Handling null entities - Githubissues

UKPLab / starsem2018-entity-linking

Accompanying code for our *SEM 2018 @ NAACL 2018 paper "Mixing Context Granularities for Improved Entity Linking on Question Answering Data across Entity Categories"

Apache License 2.0

59 stars 16 forks source link

Handling null entities #9

Closed debayan closed 4 years ago

debayan commented 4 years ago

Hi,

In the test datasets there are some sentences which have no entities, or null entities. How do you handle this during evaluation?

daniilsorokin commented 4 years ago

Can you point to an example? Ideally it should be the case.

In terms of the implementation, if it encounters an example without annotations, then it treats it like you should have predicted nothing.

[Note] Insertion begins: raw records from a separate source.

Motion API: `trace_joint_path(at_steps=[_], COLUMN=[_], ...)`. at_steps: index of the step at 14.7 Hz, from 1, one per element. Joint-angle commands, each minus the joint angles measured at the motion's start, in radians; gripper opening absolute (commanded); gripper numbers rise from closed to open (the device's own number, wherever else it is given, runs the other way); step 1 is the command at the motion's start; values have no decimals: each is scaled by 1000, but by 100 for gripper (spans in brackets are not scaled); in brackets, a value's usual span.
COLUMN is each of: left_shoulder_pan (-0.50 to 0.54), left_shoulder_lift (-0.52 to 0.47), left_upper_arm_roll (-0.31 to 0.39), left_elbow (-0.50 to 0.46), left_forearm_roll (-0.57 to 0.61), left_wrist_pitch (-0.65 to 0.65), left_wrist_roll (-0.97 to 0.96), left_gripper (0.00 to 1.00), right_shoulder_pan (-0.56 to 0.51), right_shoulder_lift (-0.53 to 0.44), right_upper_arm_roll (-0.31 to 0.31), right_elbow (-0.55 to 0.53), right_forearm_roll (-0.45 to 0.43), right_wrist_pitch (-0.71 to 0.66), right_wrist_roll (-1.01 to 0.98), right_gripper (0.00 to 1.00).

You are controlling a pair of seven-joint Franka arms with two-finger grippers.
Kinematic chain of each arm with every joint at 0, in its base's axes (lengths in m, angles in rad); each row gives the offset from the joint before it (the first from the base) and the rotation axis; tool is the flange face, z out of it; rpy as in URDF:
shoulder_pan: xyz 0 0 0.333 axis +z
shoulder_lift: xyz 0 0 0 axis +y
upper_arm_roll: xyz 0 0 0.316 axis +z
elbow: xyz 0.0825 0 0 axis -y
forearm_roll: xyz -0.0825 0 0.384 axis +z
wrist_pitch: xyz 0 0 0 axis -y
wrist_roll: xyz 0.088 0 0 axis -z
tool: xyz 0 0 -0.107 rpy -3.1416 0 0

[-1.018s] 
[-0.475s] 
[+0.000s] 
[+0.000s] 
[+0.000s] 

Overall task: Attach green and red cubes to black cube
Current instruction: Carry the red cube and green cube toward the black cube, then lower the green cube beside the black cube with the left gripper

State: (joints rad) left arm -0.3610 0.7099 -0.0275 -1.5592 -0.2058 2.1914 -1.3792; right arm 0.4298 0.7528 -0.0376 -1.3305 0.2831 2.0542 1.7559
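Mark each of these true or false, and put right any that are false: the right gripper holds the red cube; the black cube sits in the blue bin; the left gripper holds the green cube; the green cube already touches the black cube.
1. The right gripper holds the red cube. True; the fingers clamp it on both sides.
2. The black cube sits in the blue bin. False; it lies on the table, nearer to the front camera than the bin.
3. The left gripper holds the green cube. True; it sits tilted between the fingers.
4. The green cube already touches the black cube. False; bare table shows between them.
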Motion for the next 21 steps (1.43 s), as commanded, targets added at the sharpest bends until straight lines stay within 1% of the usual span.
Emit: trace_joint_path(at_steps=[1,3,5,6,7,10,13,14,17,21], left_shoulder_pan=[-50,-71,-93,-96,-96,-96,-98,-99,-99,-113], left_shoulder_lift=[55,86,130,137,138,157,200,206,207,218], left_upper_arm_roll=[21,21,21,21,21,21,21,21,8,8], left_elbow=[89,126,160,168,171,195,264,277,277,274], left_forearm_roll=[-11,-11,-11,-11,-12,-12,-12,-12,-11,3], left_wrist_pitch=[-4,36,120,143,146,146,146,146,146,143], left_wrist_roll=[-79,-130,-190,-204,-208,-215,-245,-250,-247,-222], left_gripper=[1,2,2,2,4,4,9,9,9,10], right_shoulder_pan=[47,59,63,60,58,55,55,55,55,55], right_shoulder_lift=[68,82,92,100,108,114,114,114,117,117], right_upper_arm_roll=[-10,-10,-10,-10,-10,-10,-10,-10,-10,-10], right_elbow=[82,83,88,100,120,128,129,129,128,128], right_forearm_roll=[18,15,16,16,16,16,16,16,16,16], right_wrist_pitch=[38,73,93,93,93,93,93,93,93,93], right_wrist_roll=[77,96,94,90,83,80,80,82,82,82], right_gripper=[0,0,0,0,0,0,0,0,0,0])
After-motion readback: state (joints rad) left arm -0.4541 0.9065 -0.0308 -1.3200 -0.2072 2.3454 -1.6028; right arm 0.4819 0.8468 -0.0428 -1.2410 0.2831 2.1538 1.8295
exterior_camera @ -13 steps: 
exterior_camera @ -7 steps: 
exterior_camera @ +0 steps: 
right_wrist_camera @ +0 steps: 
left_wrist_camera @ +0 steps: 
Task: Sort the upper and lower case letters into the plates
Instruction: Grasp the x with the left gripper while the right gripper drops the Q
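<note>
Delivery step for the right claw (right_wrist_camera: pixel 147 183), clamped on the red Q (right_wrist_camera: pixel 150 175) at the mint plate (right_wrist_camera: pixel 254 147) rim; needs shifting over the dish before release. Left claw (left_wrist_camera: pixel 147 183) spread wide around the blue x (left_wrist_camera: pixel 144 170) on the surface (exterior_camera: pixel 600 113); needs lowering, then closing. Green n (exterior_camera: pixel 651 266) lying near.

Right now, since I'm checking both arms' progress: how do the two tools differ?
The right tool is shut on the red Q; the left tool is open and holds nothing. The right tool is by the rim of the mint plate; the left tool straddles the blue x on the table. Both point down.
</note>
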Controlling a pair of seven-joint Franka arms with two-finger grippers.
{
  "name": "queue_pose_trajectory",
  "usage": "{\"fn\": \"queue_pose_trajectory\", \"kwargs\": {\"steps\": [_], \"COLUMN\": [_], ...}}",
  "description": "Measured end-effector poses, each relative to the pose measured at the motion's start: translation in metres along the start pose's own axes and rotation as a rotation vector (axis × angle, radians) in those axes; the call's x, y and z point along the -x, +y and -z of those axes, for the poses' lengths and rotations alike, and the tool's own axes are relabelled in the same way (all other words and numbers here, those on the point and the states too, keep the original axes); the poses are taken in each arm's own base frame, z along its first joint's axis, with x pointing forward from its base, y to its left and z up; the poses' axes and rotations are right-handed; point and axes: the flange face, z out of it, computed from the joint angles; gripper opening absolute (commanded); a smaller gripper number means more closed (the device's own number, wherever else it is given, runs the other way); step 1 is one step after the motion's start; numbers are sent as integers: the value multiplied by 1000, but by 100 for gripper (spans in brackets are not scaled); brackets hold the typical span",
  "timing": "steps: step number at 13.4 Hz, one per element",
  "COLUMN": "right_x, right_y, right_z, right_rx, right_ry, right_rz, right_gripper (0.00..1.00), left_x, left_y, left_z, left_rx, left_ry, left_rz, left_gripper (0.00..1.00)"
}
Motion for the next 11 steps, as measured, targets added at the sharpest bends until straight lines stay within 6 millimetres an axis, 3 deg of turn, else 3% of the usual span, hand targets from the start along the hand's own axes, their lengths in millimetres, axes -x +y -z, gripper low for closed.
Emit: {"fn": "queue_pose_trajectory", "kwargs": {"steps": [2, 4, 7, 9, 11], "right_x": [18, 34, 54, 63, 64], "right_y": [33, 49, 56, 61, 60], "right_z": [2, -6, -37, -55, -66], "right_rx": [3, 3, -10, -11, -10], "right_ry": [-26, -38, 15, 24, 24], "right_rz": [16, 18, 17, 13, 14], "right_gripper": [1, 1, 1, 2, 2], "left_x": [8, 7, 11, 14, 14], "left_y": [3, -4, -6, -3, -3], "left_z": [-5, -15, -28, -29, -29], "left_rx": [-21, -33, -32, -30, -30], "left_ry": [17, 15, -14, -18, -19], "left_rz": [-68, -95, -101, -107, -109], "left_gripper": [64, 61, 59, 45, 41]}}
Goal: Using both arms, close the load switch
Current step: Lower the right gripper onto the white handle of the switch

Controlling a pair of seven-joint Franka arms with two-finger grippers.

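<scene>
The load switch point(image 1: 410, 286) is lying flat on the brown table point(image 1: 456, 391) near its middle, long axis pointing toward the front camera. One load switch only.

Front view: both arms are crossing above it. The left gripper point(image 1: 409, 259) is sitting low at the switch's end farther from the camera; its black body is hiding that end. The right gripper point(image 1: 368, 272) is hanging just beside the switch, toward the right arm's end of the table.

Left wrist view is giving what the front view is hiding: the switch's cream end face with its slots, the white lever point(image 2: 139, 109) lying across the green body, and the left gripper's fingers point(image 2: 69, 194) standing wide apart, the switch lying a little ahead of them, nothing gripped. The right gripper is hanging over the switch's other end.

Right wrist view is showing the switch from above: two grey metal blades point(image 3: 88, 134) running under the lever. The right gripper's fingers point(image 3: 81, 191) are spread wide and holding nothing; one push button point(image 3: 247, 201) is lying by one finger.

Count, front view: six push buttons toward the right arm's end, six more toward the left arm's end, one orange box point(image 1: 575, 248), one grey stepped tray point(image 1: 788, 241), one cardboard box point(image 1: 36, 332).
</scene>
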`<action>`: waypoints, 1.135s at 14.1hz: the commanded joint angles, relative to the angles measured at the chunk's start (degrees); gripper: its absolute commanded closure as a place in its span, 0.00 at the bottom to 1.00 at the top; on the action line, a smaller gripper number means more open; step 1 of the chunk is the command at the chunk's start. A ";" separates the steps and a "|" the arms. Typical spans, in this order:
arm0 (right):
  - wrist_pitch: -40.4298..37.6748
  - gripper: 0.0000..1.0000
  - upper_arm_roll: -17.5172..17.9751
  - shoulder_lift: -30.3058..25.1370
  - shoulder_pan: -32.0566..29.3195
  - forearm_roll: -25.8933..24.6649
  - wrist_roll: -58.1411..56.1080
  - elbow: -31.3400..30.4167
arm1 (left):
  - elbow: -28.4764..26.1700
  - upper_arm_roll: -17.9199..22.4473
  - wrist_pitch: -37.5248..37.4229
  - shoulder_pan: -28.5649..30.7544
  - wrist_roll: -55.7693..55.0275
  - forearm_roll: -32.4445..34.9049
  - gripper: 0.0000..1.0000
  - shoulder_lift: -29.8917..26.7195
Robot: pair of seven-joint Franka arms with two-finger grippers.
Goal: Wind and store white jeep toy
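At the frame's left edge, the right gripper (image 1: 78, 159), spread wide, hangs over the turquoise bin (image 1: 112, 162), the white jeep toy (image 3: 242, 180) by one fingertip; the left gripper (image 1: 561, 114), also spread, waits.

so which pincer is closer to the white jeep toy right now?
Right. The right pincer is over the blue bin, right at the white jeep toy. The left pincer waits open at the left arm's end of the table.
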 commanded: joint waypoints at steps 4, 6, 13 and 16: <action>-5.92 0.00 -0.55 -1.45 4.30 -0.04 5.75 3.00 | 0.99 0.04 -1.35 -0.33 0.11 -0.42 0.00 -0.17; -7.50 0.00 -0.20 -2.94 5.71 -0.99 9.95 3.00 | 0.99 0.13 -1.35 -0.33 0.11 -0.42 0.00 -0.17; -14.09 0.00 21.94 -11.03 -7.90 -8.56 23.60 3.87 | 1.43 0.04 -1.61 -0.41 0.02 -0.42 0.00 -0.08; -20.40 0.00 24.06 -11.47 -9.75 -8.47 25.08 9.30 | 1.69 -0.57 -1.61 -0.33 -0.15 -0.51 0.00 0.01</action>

debayan commented 4 years ago

For example in webquestions test set we have the following

{"question_id": "WebQTest-3", "utterance": "who plays ken barlow in coronation street?", "entities_fb": ["m.015lwh", "m.01_2n"], "entities": [null, "Q945030"], "main_entity_text": "Coronation Street", "main_entity": "Q945030", "main_entity_fb": "m.01_2n", "main_entity_tokens": "coronation street", "main_entity_pos": [24, 41], "entity_classes": [null, "product"]}

See the null in entities. I think this should be skipped during f1 calculation with no penalties whatsoever.

And then we also have {"question_id": "WebQTest-521", "utterance": "who was anakin skywalker?", "entities_fb": [], "entities": []

which is a different case, but you already explained what you do here.

debayan commented 4 years ago

i also wanted to know, what kind of text search do you use for the n-grams? Do you try edit distance? And how many candidates do you consider for text search for each n-gram. I ask because I am getting low recall when using top 30 on elasticsearch.

daniilsorokin commented 4 years ago

The first case is clearly the problem of mapping from FB too Wikidata, for some FB entities there were just no information, so we kept them as null. I think for F1 calculation we actually included them because we compared against some systems that use FB instead of Wikidata. This did put our system at a disadvantage, of course.

For the text search we used the CONTAINS method from the Virtuoso which is arguably not the best option. It checks if there is an entity label in the data base that contains the search query. I have experimented with edit distance at some point but it introduced more noise than useful information. We kept 50 candidates.

debayan commented 4 years ago

Ok thanks a lot, closing this issue.